*** Block opens ***

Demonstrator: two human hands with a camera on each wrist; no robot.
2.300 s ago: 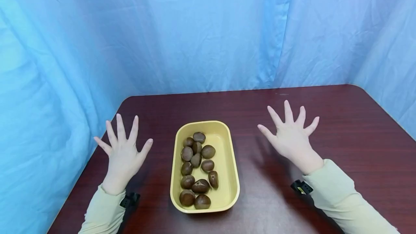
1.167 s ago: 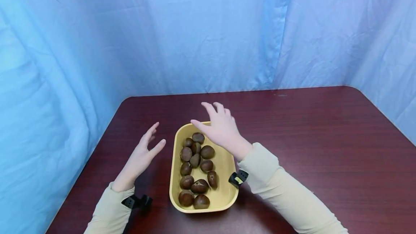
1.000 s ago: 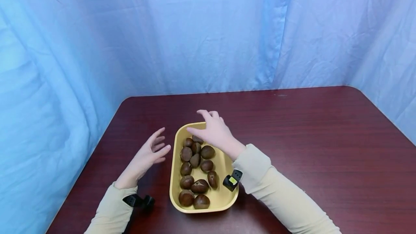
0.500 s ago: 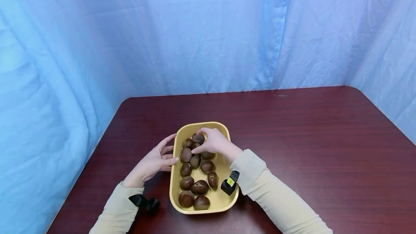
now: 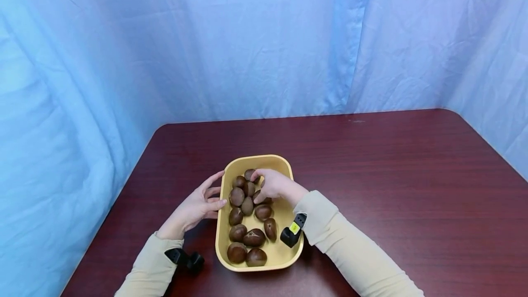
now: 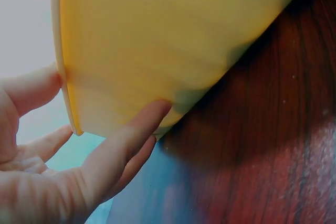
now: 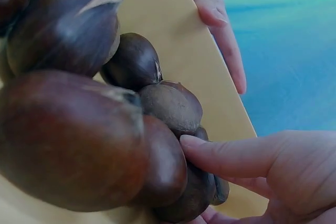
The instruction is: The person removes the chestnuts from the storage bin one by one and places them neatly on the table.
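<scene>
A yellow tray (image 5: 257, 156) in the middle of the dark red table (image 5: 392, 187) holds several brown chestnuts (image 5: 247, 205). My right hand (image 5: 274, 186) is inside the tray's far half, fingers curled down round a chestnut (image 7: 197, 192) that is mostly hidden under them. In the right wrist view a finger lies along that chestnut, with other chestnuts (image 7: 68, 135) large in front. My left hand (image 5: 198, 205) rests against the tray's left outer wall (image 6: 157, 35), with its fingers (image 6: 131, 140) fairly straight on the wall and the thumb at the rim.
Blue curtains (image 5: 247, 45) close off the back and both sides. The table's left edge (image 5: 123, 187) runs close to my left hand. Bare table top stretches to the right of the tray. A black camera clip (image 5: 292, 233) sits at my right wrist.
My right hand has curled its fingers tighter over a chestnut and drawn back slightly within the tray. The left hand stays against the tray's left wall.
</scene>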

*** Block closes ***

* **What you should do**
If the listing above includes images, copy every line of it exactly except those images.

* **Problem solution**
Demonstrator: two human hands with a camera on each wrist; no robot.
2.300 s ago: 
1.167 s ago: 
1.000 s ago: 
0.500 s ago: 
now: 
now: 
now: 
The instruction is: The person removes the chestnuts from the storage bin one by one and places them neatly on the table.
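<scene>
A yellow tray (image 5: 257, 156) in the middle of the dark red table (image 5: 392, 187) holds several brown chestnuts (image 5: 247, 205). My right hand (image 5: 274, 186) is inside the tray's far half, fingers curled down round a chestnut (image 7: 197, 192) that is mostly hidden under them. In the right wrist view a finger lies along that chestnut, with other chestnuts (image 7: 68, 135) large in front. My left hand (image 5: 198, 205) rests against the tray's left outer wall (image 6: 157, 35), with its fingers (image 6: 131, 140) fairly straight on the wall and the thumb at the rim.
Blue curtains (image 5: 247, 45) close off the back and both sides. The table's left edge (image 5: 123, 187) runs close to my left hand. Bare table top stretches to the right of the tray. A black camera clip (image 5: 292, 233) sits at my right wrist.
My right hand has curled its fingers tighter over a chestnut and drawn back slightly within the tray. The left hand stays against the tray's left wall.
</scene>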

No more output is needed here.